## Work instructions
Leave the images aside and repeat the whole listing exactly.
▬▬▬
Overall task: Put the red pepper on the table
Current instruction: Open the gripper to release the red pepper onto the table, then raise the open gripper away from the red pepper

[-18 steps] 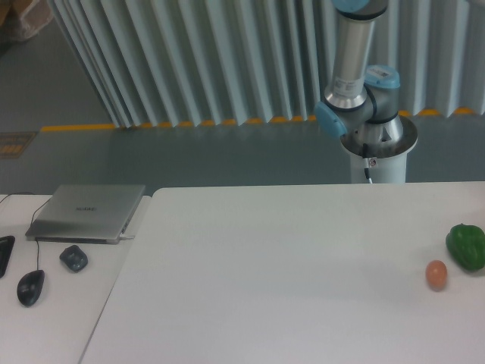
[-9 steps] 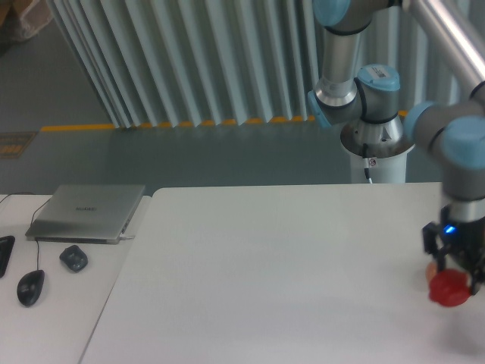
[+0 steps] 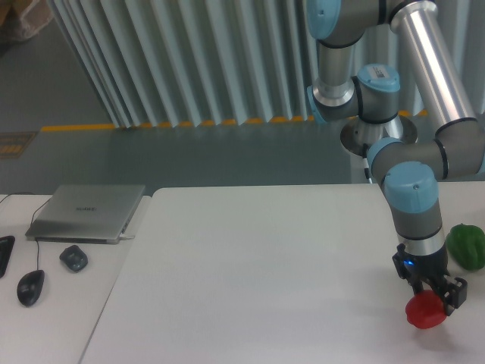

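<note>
The glossy red pepper hangs between the fingers of my gripper, low over the right side of the white table. The gripper points straight down and is shut on the pepper's top. Whether the pepper's underside touches the table surface cannot be told from this view. The arm reaches down from the upper right, with its blue-capped wrist just above the gripper.
A green bell pepper lies at the table's right edge, close behind the gripper. On the narrower desk at left sit a closed laptop, a small dark object and a mouse. The robot base stands behind the table.
The arm came into view from the right carrying the red pepper, then moved left and slightly lower. The orange-brown egg-shaped object seen earlier is now hidden.
</note>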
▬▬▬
## Exercise solution
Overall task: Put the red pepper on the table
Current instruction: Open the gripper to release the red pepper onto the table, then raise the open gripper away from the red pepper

[-18 steps] 
[-9 steps] 
[+0 steps] 

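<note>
The glossy red pepper hangs between the fingers of my gripper, low over the right side of the white table. The gripper points straight down and is shut on the pepper's top. Whether the pepper's underside touches the table surface cannot be told from this view. The arm reaches down from the upper right, with its blue-capped wrist just above the gripper.
A green bell pepper lies at the table's right edge, close behind the gripper. On the narrower desk at left sit a closed laptop, a small dark object and a mouse. The robot base stands behind the table.
The arm came into view from the right carrying the red pepper, then moved left and slightly lower. The orange-brown egg-shaped object seen earlier is now hidden.
</note>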

Nothing more will be written for this answer.